I've always said that I know who I am. I'm a child of God. I'm a divine daughter of a Heavenly Father who loves me and knows me. I am a member of the Church of Jesus Christ of Latter Saints, and I'm not afraid to say it. I have a testimony of it that I won't ever deny, can't deny. If I've ever been questioned about these things, I've found me asking myself if I did really believe these things, and I do. It always come back to that.

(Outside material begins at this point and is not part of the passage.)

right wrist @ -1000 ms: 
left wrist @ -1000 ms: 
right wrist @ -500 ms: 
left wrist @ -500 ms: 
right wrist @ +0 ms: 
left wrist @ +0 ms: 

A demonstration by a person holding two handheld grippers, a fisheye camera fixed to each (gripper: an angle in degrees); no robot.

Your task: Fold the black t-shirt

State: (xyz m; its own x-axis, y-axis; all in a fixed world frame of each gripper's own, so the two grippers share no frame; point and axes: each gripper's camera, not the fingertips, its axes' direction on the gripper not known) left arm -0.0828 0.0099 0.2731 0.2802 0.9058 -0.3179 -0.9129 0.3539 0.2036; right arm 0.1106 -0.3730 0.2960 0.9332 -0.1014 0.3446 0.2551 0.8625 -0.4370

But even though these things are, I believe, my spiritual core, it's the only thing I can say about myself. And not that this is a bad thing. I'm glad that I have it. I truly think I'd be lost without it. I guess, this last year has kind of wakened myself to this realization. I had my second baby, I went to way too many funerals, and I found out a lot about myself that I didn't like, and found a lot of things I want to work on, while enjoying life, because it's way too short. Life is a journey, right? I think it should have meaning. It should be enjoyable. I should laugh about things that would make me lose my temper too quickly. I've been told more than once that I need to lighten up, be funny, laugh when I think something is funny. I should be able to wade a little further than ankle-deep water and not be so afraid that a shark is going to eat me. (That's what I think of when I see the above picture.) I want to leave a mark. Do something great. If nothing else, I want my husband and kids to have a wife and mother that is confident in who she is, and is happy with herself, and life. Join me. Tell me what defines you. What do you like? What do you want to do with your life? What do you want to be to others that know you, and those that don't? I want to learn, I want to be good at something, I want to learn from others and maybe be a person that others can learn from too. I want to know everything about me, and my family, what makes them tick, and I want to make them know that they are the most important thing in my world, I want my home to feel like home, and I want it to feel that way to others, I want to be the best wife and mom, I want to live my life, and love it. This is where I am going to track my progress on becoming the me that the Lord intended for me to be when he sent me here. I'm going to put things I like, things I don't, things I find that I love, things I want to do. So, here we go.